Most gardeners do not require licenses, particularly if they mainly do maintenance-level work and nothing structural. However, they should carry insurance and have a business license in your state. You can ask for credentials, such as where they studied and a minimum of three recent references. When calling references, ask if the previous client was satisfied, if the gardener cleans up after themselves, and if there were surprise costs in the project. Ideally, you should be comfortable with the gardener you hire. You should trust they have the expertise to complete the job, are reliable, and share your vision for the project.
Most gardeners have years of experience working on projects like the ones you may be hiring them for. This means they can estimate how many hours a project takes to complete and what materials are necessary. They can give you an estimate of the costs based on these figures. For large projects, such as seeding or mowing large properties, they may calculate the cost by the square foot, taking measurements of the area. For smaller but very detailed projects, such as creating a flower bed, they may estimate the cost based on the plants you choose, number of plants, and time it takes to complete the project. For small projects like trimming a single tree or shrubs, most gardeners quote an average cost based on their experience in how long it takes to complete each. They may offer a volume discount for very large numbers, such as trimming 20 shrubs.
There is an overlap between what gardeners and landscapers can do for your property. Both can plan your yard, help maintain it, and install new features and items. However, a gardener primarily takes care of plants and plant life, while a landscaper may handle hardscaping, xeriscaping, and softscaping elements that do not involve plants like sprinkler installations, adding rocks or boulders, creating paths and walkways, and changing the slope or structure of your yard. Most gardeners do not need to be licensed in the state where they work, but many states require landscapers to be licensed, particularly if they handle structural changes or hardscaping.
Because the two professions overlap, you often find that their costs may overlap. Physical landscapers charge between $50 and $100 per hour, with design work costing up to $200 an hour.

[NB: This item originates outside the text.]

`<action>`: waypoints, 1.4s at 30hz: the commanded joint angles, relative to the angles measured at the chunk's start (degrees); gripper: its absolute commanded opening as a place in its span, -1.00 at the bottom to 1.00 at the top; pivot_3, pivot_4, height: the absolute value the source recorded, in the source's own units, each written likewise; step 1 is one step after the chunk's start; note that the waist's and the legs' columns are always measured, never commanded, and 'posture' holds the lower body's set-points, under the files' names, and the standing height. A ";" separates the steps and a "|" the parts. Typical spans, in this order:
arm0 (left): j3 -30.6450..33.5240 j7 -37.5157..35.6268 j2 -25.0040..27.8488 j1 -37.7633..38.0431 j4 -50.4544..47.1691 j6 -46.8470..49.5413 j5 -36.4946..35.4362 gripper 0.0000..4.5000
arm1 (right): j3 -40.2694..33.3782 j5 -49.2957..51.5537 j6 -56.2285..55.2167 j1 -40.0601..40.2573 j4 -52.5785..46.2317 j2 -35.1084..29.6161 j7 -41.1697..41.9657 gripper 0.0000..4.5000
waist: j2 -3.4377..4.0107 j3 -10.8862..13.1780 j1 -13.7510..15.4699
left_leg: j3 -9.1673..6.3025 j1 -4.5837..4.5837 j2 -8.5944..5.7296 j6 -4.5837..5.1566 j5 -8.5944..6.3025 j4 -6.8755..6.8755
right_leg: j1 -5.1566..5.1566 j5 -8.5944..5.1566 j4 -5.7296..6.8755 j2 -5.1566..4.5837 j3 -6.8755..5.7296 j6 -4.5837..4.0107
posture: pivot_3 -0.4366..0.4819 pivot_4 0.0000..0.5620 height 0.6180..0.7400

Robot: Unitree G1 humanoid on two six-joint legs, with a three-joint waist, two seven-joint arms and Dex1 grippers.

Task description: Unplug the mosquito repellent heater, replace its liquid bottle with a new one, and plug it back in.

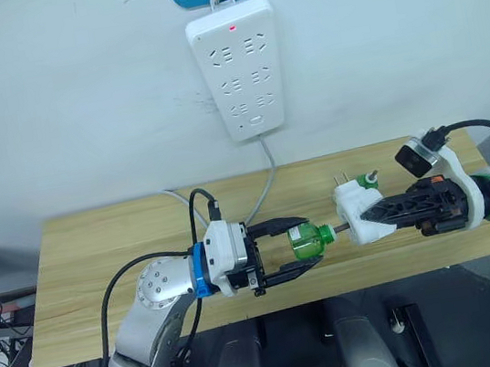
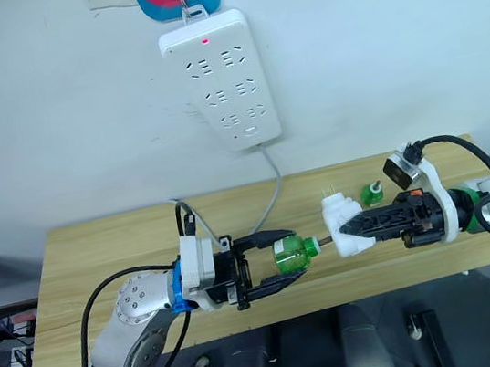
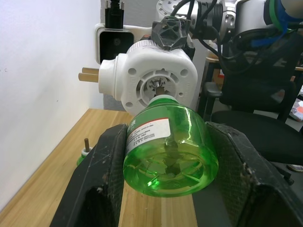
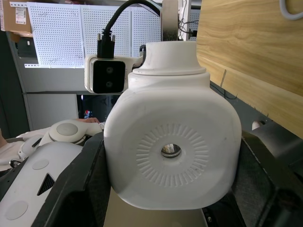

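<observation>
You see the left gripper (image 1: 304,256) nearest to you, over the front edge of the wooden table (image 1: 100,260). Its two black fingers (image 3: 94,189) are closed narrow around a green liquid bottle (image 1: 308,239), which lies on its side with the neck toward 3 o'clock. In the left wrist view the bottle's white label and the wick inside the green liquid are visible (the text on the label is too small to read).

Just at 3 o'clock from the bottle, the right gripper (image 1: 365,217) clamps the mosquito repellent heater (image 1: 361,212), a small white rounded unit, so this claw is also holding, not wide. The heater is in the air above the table, not plugged, with its two metal prongs (image 3: 88,74) free and pointing toward 12 o'clock, to the wall. The bottle's neck touches or nearly touches the round opening of the heater; you cannot tell whether it is already inside. In the right wrist view the heater shows its round vent hole (image 4: 171,151) between the fingers.

Behind the heater, a second small green bottle (image 1: 369,180) stands upright on the table.

Farthest, at 12 o'clock, the white power strip (image 1: 237,66) hangs on the wall with a red light (image 1: 232,28) near its top; its grey cable (image 1: 264,190) runs down to the table.
</observation>
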 commanded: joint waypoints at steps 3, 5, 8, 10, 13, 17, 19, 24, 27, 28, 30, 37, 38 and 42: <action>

Gardeners have starting rates of around $30 an hour and may charge up to $150 an hour for highly skilled and specialized work. Below is the total cost comparison for both professionals.
|Professional||Cost per Hour|
|Gardener||$30 - $150|
|Landscaper||$50 - $200|
Gardeners can help care for your plants and yard. They can also softscape your yard, plant grass, trees, and bushes, or help you create a flower garden. Most gardeners can handle any plant-related work.

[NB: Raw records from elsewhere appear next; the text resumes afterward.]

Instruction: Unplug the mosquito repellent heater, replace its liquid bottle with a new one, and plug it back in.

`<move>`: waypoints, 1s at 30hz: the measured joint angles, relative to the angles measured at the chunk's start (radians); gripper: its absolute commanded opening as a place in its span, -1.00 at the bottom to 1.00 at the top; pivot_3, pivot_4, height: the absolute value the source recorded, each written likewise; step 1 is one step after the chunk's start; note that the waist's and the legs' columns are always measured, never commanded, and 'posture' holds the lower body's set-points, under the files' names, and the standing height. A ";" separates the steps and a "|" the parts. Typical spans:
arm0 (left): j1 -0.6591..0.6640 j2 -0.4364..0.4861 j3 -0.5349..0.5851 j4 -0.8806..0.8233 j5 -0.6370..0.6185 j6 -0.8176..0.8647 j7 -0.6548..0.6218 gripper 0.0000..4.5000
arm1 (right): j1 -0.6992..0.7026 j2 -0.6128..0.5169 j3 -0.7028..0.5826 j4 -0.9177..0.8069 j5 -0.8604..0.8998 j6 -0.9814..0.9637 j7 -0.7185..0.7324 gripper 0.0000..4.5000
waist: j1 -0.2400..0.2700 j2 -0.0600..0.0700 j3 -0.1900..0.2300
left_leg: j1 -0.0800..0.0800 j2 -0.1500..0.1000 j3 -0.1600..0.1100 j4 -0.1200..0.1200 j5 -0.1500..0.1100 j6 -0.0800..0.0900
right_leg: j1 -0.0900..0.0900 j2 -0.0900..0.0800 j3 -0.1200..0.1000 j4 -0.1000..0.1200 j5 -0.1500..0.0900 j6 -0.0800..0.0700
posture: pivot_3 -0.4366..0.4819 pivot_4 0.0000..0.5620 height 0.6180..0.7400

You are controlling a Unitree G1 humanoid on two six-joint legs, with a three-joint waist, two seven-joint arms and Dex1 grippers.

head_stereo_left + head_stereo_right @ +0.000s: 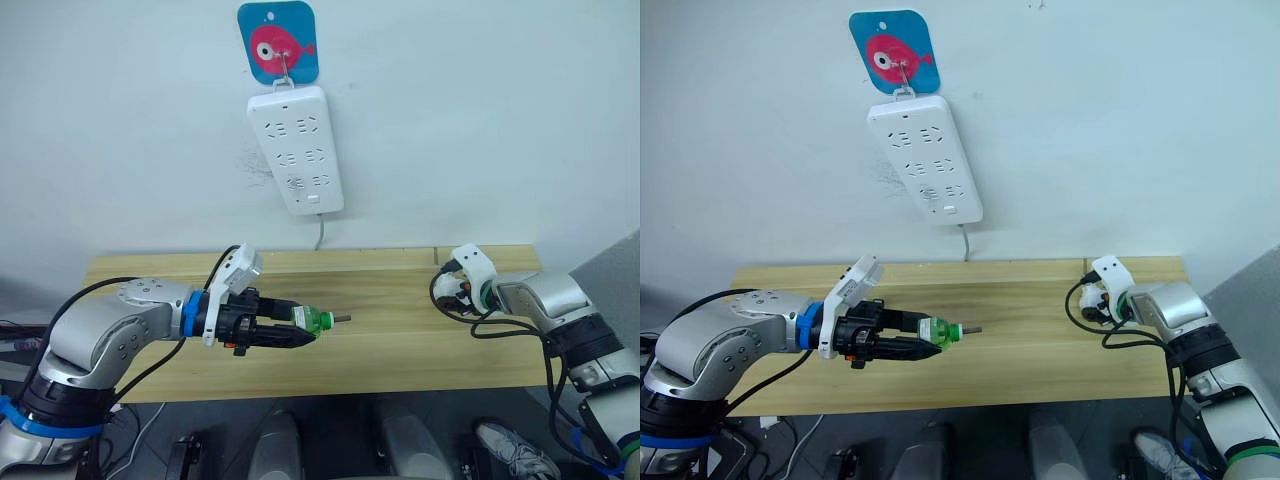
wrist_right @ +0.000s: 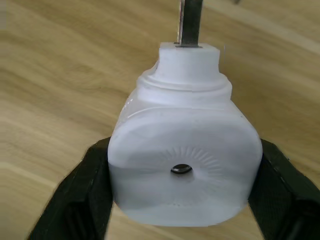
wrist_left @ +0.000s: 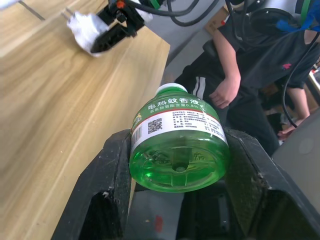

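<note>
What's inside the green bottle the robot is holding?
Clear green liquid fills the green bottle, seen through its see-through base, held sideways in the left end effector. Its label covers part of the inside.

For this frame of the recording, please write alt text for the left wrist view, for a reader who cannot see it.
The left gripper holds a green liquid bottle between its two black fingers above a wooden table. Across the table, the right gripper holds the white mosquito repellent heater, and a person in dark clothes sits beyond the table's edge.
</note>
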 measured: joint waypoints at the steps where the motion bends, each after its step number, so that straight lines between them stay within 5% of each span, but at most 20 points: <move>1: 0.001 -0.004 0.000 0.000 0.002 -0.003 0.001 0.00 | 0.003 0.000 -0.014 -0.014 -0.005 0.006 0.003 1.00 | 0.000 0.000 0.000 | 0.000 0.000 0.000 0.000 0.000 0.000 | 0.000 0.000 0.000 0.000 0.000 0.000 | -0.27 -0.20 0.75; 10: 0.034 -0.116 0.029 0.052 0.049 -0.082 0.082 0.00 | 0.142 -0.009 -0.306 -0.388 0.106 0.113 0.044 1.00 | 0.003 0.001 0.000 | -0.001 0.000 -0.002 0.000 0.000 0.000 | 0.000 0.000 -0.002 -0.001 0.000 0.000 | -0.32 -0.22 0.75; 14: 0.043 -0.254 0.046 0.057 0.138 -0.246 0.182 0.00 | 0.240 0.298 -0.572 -0.684 0.333 0.130 -0.028 1.00 | -0.002 0.001 0.000 | 0.001 0.001 -0.002 0.000 0.000 0.000 | 0.002 0.000 -0.002 0.001 0.000 0.000 | -0.36 -0.25 0.75; 21: 0.038 -0.392 0.026 0.105 0.304 -0.506 0.267 0.00 | 0.315 0.706 -0.694 -0.752 0.636 0.199 -0.300 1.00 | -0.004 0.001 0.000 | 0.001 0.001 -0.001 0.002 0.001 -0.002 | 0.002 0.000 0.000 0.002 0.002 0.000 | -0.36 -0.29 0.75; 30: 0.026 -0.442 -0.022 0.124 0.370 -0.604 0.265 0.00 | 0.322 0.789 -0.646 -0.742 0.808 0.146 -0.501 1.00 | -0.019 0.001 -0.001 | 0.001 0.001 -0.002 0.000 0.001 -0.002 | 0.002 0.000 -0.001 0.001 0.002 0.000 | -0.38 -0.29 0.75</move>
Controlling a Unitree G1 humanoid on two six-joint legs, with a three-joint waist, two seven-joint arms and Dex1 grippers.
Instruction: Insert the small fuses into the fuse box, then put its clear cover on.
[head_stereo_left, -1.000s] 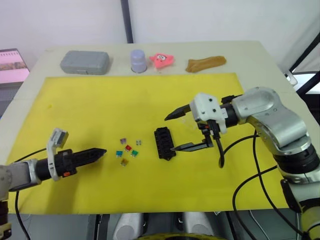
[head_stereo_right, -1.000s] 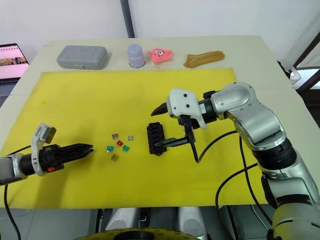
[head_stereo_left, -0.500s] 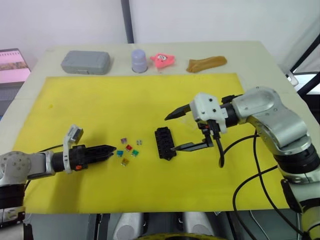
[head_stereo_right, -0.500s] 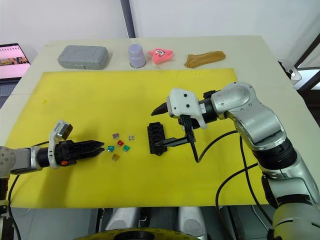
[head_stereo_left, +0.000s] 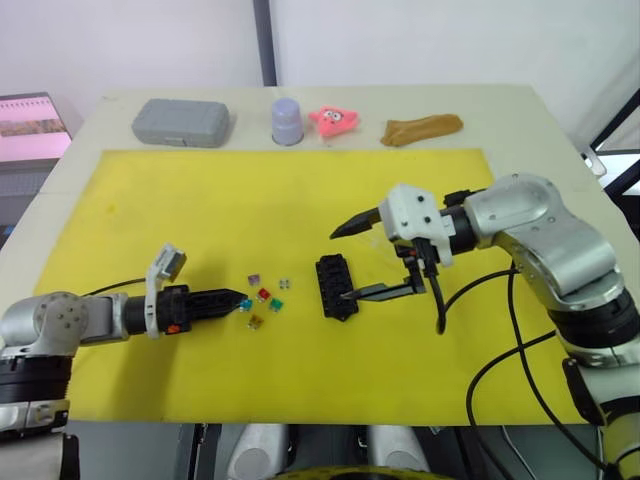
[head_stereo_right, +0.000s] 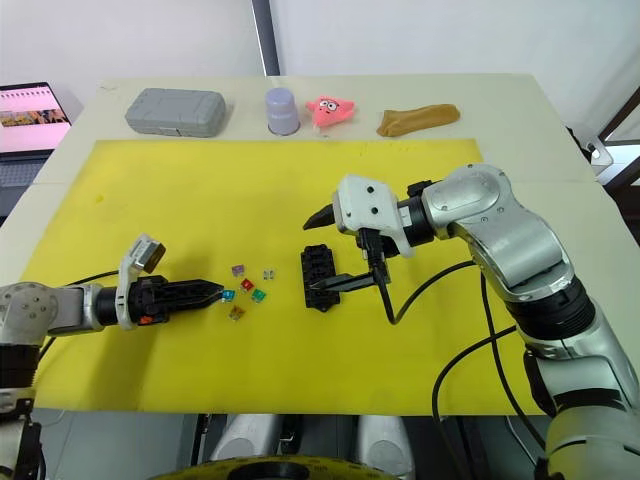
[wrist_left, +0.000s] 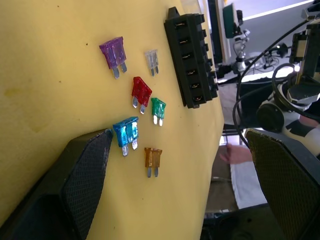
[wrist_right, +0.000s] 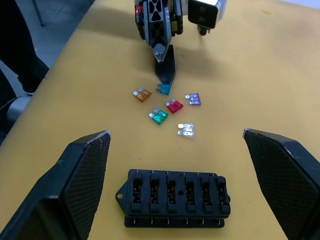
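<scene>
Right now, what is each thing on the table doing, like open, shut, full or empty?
Small black plastic fuse box: lying flat on the yellow mat, slots empty, no cover on.
Six tiny coloured blade fuses: loose on the mat, none inserted.
Left gripper: open, one finger tip beside the blue fuse.
Right gripper: open wide, straddling the fuse box.
Grey plastic case: shut.

I see a pale table (head_stereo_left: 520, 110) carrying a yellow mat (head_stereo_left: 180, 210). Along the far edge, directly on the table: a grey case (head_stereo_left: 182, 122), a lilac cup (head_stereo_left: 287, 120), a pink toy (head_stereo_left: 334, 119) and a brown cloth (head_stereo_left: 421, 128).
</scene>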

This depends largely on what you want the gardener to do each month. Monthly costs may start at $100 for basic maintenance and approach $400 for more involved monthly tasks.
This depends on what you want the gardener to do. Some people may only need them to come seasonally to help get plants ready for the next season. Others may want them to come weekly for basic yard maintenance. The more often they come, the higher the total costs.
Both professionals can work with plants and softscaping in your yard. A landscaper can plan and execute hardscaping and xeriscaping 2 and handle things unrelated to plants, such as paving, gazebo building, fountains, and water features.